In 1900, 40% of Americans worked on farms. Today it is only 3%. This is progress. It really is. What’s more, it represents the results of choice. No one was ever forced to leave a farm. They choose to leave to undertake more socially useful and economically profitable endeavors.
But what about the loss of values, culture, that sense of independence that comes with the agricultural way of life? In his lead editorial Thomas Fleming cites Thomas Jefferson: “cultivators of the earth are the most valuable citizens. They are the most vigorous, the most independent, the most virtuous, and they are tied to their country and wedding to its liberty and interests...”

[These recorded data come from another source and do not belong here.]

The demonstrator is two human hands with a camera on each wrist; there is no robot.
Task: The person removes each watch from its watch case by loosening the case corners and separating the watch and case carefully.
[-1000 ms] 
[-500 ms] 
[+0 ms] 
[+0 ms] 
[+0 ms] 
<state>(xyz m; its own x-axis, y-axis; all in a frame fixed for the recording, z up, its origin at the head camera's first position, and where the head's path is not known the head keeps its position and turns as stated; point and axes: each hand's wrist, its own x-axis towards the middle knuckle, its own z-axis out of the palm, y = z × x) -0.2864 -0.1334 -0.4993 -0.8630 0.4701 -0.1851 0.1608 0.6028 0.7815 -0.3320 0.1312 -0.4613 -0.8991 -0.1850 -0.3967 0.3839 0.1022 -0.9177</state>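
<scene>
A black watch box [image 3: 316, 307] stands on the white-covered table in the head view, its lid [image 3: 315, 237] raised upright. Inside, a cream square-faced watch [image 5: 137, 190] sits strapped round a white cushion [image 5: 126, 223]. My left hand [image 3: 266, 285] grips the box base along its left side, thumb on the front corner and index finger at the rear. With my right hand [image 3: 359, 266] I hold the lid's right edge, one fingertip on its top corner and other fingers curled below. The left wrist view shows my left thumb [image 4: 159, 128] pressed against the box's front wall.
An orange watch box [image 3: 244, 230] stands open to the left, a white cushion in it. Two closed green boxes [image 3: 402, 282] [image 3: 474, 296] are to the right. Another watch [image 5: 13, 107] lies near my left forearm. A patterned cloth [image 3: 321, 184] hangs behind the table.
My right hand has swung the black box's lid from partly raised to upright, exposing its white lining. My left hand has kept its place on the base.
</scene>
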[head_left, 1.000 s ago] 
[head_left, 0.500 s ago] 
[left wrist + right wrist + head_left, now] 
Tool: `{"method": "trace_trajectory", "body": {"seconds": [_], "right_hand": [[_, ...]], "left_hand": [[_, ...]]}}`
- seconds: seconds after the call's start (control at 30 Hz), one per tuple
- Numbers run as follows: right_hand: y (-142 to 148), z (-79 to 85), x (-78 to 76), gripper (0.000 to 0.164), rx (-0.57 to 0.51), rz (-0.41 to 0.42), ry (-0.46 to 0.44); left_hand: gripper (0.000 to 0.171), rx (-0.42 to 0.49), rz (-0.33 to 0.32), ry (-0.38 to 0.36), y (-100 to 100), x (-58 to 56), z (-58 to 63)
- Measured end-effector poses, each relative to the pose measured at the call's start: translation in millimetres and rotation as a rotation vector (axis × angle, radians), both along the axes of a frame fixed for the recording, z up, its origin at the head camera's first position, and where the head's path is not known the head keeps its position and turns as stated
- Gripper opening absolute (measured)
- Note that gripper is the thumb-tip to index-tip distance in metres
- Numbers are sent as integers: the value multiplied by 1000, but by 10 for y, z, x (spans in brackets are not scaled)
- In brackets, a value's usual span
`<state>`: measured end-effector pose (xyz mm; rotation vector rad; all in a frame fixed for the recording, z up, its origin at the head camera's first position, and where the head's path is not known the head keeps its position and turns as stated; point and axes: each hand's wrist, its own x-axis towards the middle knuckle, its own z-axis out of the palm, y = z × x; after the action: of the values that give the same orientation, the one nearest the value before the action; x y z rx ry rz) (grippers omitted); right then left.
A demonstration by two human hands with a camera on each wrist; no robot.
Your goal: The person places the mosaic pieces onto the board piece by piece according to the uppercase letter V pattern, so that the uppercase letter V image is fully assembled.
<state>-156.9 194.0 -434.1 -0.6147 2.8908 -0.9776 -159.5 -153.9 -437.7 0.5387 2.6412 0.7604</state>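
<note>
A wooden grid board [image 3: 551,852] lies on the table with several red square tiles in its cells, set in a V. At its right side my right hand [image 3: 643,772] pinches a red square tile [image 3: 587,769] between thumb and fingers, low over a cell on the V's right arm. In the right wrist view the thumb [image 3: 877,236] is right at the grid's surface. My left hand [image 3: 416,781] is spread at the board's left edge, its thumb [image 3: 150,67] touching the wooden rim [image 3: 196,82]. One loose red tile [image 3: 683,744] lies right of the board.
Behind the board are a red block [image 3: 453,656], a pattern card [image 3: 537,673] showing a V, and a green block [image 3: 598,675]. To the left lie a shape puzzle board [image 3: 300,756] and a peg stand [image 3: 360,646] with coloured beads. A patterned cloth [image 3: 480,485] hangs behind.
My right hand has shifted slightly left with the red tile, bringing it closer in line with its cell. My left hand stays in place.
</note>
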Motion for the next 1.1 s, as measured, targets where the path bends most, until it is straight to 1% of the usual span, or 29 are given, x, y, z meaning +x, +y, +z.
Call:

Well, it was an empirical fact. Generally speaking, there were two parties in those days, North and South, manufacturing and agricultural. The former were hooked into big government, mercantilism and inflationary finance, while the latter were all the things Jefferson describe. They were also the aristocracy with the deepest roots, and greatest love of radical liberty.
Is the insight valid for all time and all conditions, a matter of natural law rather than a descriptive point about the times? Of course not. Jefferson was no dummy. He was well read in the highest economic theory of his time. A bust of Turgot stands in his doorway of his home in Charlottesville today just as it did when he was alive.
In any case, whether and to what extent Jefferson was an agrarian is neither here nor there. Lots of people romanticize the past, have plots in their backyards, keep a compost pile, and growing veggies in the spring and summer. Ah, the agrarian life—made possible and made charming by existence of a vast capitalist infrastructure that sells seeds and dirt and fertilizer and tools at Home Depot, Lowes, and a hundred other dealers. The agrarian life is a good we purchase like any other. You are free to buy (with money and time) or not.
One funny point about self-conscious anachronisms: they can’t really decide where history should have stopped. In the same issue that feature Fleming regretting the fact that you are not pushing a plough has another writer bemoaning the loss of manufacturing jobs in Rockford, Illinois. Why? Maybe if we lose enough manufacturing jobs, everyone will have to go back to farming. What neither contributor sees is that both the loss of agricultural and manufacturing jobs represents progress in the march of the division of labor. It means the material advance of the human population.
It’s fine and great to love the eternal verities, be in awe of baroque churches, listen to the music of Josquin, master ancient poetry, recite poetry in Middle English. But that doesn’t mean you can’t use a cell phone, know Html, listen to a podcast, and spend your free time improving Wikipedia entries. We do not have to choose between modernism and antiquarian affections. Capitalism allows us to have it all.